Good news: we didn’t have to cut our vacation short.
Bad news: a pregnant doctor found a big cyst on my left ovary. The cycle is canceled, again.
My period came at 5:45pm on December 30th. My clinic counts full flow after 4pm as cycle day one the next day. I was totally relieved as we could stay on vacation as planned. No frantically driving back to the city for that short ultrasound. I was teasing myself for the little trust I had in God for His timing. I didn’t know that my trust would be tested again very soon.
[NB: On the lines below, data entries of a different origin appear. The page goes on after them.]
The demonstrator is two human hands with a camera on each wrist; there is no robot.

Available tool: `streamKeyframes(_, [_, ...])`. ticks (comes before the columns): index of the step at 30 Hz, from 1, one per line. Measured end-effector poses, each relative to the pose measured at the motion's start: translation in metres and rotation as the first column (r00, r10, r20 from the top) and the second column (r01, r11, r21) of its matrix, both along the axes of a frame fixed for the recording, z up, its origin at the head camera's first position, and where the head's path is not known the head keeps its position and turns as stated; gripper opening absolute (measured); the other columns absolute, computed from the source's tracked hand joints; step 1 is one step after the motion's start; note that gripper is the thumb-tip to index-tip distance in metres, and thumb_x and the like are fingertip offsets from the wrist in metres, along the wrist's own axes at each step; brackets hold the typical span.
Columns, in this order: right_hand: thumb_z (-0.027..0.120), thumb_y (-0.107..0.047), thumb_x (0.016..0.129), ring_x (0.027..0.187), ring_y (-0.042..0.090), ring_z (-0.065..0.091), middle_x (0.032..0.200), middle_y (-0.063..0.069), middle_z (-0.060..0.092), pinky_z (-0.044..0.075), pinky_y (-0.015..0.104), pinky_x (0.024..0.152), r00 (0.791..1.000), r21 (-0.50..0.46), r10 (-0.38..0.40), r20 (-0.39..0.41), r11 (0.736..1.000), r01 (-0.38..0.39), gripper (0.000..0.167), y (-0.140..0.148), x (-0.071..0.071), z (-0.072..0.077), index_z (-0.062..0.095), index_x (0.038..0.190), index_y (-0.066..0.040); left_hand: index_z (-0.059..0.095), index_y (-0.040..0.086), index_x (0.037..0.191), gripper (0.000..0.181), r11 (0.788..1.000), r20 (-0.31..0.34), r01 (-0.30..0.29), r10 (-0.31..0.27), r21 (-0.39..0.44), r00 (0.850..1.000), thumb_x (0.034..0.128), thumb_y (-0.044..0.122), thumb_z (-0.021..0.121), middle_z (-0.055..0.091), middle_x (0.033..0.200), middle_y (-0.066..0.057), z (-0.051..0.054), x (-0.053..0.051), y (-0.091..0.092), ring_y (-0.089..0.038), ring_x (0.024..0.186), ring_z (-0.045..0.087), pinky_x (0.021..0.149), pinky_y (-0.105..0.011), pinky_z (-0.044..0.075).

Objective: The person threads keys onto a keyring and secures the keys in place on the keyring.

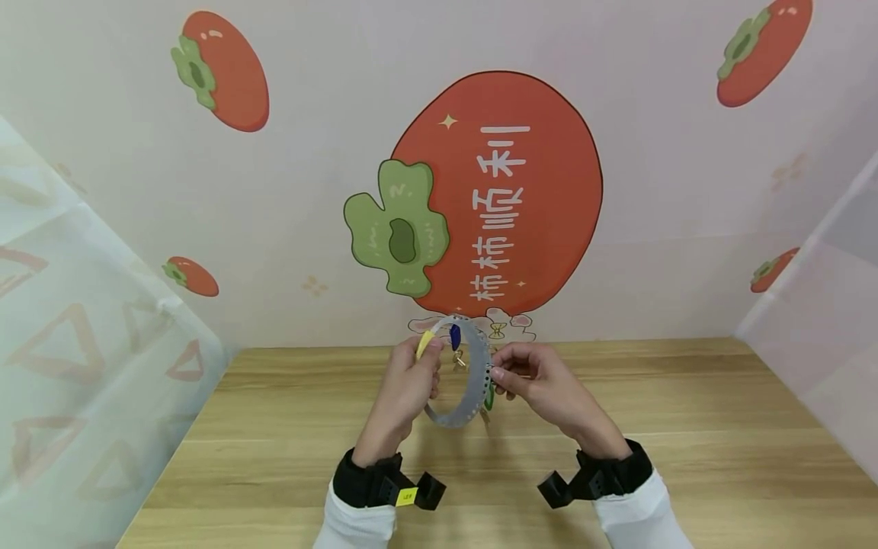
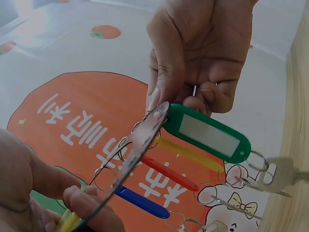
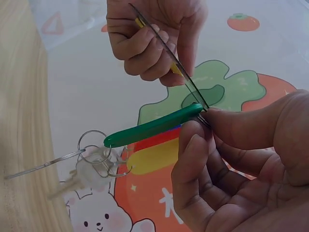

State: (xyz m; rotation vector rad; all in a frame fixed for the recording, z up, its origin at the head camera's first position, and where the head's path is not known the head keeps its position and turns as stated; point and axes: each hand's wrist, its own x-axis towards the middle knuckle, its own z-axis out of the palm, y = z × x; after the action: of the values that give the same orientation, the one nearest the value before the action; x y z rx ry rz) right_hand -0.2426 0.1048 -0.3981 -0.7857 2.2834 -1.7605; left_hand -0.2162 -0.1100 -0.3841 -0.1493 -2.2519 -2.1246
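Observation:
A translucent grey ring-shaped band with small holes along its edge is held up above the table. My left hand grips its left side, where a yellow piece shows. On the opposite edge, the thumb and index finger of my right hand pinch the top end of a green key tag; the exact contact is partly hidden. Yellow, red and blue key tags hang beside it from the band. A key dangles from the green tag's metal loop.
Beneath the hands lies a wood-grain table. A pale backdrop printed with persimmons rises behind its far edge, and patterned sheets hang at both sides. Each wrist wears a black strap with a camera.

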Motion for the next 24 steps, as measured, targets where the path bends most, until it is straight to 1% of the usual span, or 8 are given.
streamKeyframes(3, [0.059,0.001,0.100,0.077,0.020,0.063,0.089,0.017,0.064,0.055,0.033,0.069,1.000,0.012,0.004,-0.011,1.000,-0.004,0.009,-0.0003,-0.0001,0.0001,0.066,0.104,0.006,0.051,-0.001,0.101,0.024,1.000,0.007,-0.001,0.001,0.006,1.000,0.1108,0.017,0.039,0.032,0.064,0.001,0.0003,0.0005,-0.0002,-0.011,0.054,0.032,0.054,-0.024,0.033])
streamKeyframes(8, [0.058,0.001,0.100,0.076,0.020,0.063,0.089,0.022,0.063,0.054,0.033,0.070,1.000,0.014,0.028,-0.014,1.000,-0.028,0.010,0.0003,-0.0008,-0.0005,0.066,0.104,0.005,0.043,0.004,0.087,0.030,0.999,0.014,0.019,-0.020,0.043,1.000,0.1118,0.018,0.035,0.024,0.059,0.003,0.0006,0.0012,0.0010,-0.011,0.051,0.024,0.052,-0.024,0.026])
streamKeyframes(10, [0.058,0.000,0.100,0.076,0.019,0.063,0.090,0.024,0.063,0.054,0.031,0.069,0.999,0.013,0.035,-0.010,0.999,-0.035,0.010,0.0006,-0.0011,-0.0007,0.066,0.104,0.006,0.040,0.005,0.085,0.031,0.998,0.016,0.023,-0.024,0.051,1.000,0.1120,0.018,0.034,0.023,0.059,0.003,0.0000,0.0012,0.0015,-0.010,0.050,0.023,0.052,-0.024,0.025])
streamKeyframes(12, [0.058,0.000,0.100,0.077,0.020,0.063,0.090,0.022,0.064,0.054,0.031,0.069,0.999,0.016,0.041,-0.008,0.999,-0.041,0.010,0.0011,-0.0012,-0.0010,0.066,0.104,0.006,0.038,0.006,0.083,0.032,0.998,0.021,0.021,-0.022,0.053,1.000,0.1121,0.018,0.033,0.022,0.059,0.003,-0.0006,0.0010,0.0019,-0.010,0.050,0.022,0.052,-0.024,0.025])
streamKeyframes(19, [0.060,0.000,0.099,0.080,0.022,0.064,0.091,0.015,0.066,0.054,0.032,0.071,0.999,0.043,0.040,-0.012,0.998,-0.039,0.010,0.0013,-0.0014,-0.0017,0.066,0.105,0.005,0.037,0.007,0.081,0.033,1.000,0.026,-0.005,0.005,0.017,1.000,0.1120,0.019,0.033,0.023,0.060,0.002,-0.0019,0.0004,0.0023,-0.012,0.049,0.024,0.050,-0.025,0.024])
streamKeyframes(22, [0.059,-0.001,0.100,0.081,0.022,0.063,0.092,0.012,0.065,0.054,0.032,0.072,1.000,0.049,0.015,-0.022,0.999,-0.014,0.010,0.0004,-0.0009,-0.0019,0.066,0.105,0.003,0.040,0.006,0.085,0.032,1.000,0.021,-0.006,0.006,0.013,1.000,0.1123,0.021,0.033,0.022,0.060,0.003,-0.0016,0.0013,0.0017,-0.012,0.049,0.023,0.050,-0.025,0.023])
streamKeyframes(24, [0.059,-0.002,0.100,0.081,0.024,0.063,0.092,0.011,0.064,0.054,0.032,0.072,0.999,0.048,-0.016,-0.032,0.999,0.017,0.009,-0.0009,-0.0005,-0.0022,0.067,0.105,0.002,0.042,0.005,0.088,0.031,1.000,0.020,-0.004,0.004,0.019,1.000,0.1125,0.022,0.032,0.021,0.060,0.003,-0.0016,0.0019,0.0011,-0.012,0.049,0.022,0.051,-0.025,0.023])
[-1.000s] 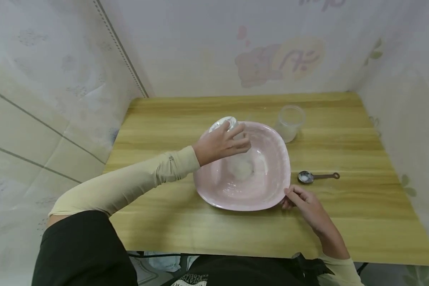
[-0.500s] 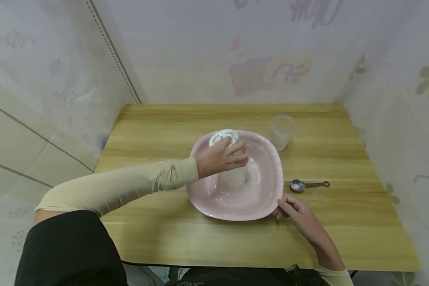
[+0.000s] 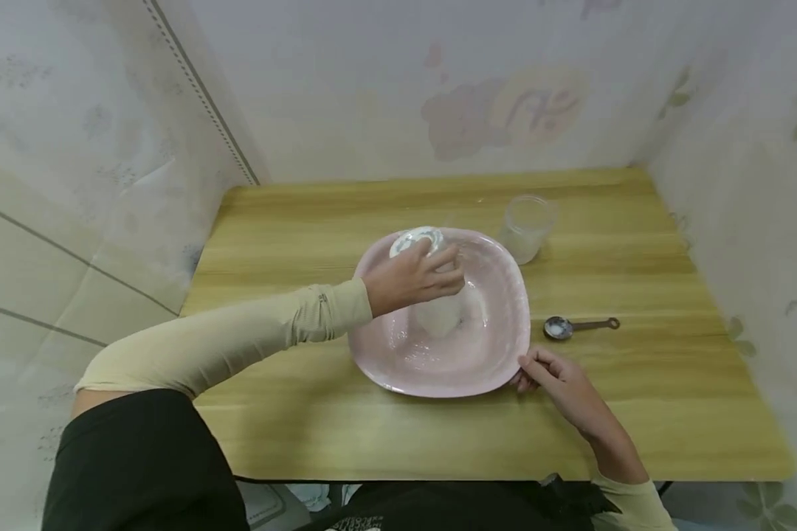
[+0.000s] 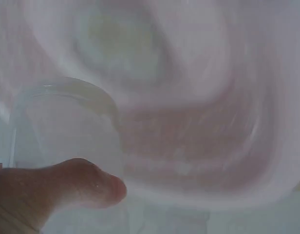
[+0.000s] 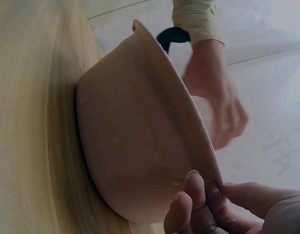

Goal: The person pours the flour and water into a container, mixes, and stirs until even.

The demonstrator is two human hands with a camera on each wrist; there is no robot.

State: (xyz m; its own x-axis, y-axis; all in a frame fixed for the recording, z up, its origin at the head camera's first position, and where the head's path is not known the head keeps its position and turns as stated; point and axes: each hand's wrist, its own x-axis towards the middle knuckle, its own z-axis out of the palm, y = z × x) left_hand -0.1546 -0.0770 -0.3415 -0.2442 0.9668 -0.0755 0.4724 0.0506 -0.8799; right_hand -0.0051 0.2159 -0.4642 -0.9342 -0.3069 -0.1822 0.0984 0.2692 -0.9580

What a way to start the New Year, right? Getting a baseline ultrasound for our new cycle on New Year’s Day, the cycle that we would finally transfer and have a chance at pregnancy. Sounds like a great new beginning right? Soon, that sense of a fresh start was crushed by the news. Delivered by a pregnant doctor nonetheless. She walked in with a glow on her face and her hands resting on her bump. Like Maddie said, Who glows??? Maybe it’s a California thing, because all the pregnant ladies around her just look tired. But yes, Pregnant Doctor was glowing. I didn’t much mind her. I just wanted to get the scan done to know that we were good to go with this cycle. I kept my fingers crossed and whispered “No cysts”.
Then there it was. Huge round dark circle on the screen, measuring about 25mm.
I know the drill. I knew the cycle would be canceled. This sense of unfairness overcame me and my heart again. I was sad, disappointed, and hurt. But on my face, I probably looked composed and calm. I was not calm at all. I was trying so very hard to hold myself together. We discussed calmly about the next steps. I asked if it was an estrogen producing cyst. She suggested blood work to check the estrogen level, although later on at home I realized that the level wouldn’t accurately reflect the estrogen level since I had been taking Estradiol for priming. I got poked anyways. And estrogen did come back at the 800 level. Very high. I was instructed to connect with my RE’s care team the next day.
On the car ride home, I was extremely quiet. All I wanted to do was to cry. But I didn’t cry in the car. Bob wasn’t feeling much better. At first he said that it was okay that we just wait for the next month. Then he said that he didn’t want to transfer in February because of the bad memories from our transfer and chemical pregnancy last year in February. He wanted to just do a freeze all cycle again in February and try to transfer in March. I almost lost it there but I kept my mouth shut. Both of us were in extremely bad mood, very hurt and angry.
I was so angry at God. I was so angry at the world, at the unfairness of it all, at the waiting, the pain and suffering that we have had to endure. Then I felt guilty for being angry at God. I vacillated between guilt and anger all day. Tears kept coming down when I was cutting vegetables. Bob told me to just rest instead of cooking. He didn’t understand that at that moment, I just wanted to be left alone and let my emotions and tears out while doing something productive. So he left me alone to read in bed upstairs. When I was done cooking, I went upstairs, squeezed next to him and rested with my eyes closed. With his body behind mine, and his hand moving up and down on my back, I curled up like a fetus and just let myself cry the best cry I could have.
Will all the tears be worth it in the end?
This delay had hit me harder than any other delays. I have been so ready for a transfer since November. Our wonky 42-day failed cycle in November pushed our December cycle into the time of the two week lab closure that made it impossible for retrieval and transfer. We celebrated the rest that we had during the holiday season and tried to make the most of it. We were so hopeful for finally moving forward and believed that this new year would bring the long-awaited transfer.
What a way to start our new year.
Needless to say, a severe headache consumed the second half of my day. It took a really long time to go away.
I kept my eyes tightly shut this morning and did not want to wake up. I was praying and talking to God about how disappointed I was in my body and in His timing. I didn’t like His timing a bit. My head knowledge tells me that God’s timing is the best. But my heart was rebellious. I was chatting with Maddie about it. And I was saying that Elisha is probably the best person to talk me out of this nonsense that I was feeling. How do we talk to God and pray to Him when we feel that He is so so far away? When we don’t feel His love and that He has my best interest in His mind? It’s such a struggle to stay faithful, positive, and trusting in God’s plan and timing. I don’t know how others do it.
My prayer is that my trust in God and His plan will be strengthened. I realize how fragile my faith and trust is. Asking for God’s peace and strength is an everyday occurrence. I’ll pick myself up again soon. I just need to allow myself some grace and some time to get over the hurtful feeling.
My dear friend Jane made me laugh for the first time yesterday. When I told her about the cyst, she said: “Cyst name suggestions: Agatha or Muriel”. I burst out laughing. The last thing that I had in my mind was to name my cyst, although this has been my tradition to name my cysts to make them go away. It helps to have friends who would take care of that for you. I love that she always gives me two choices.
Muriel it is.
Good bye Muriel. I don’t want to see you next month.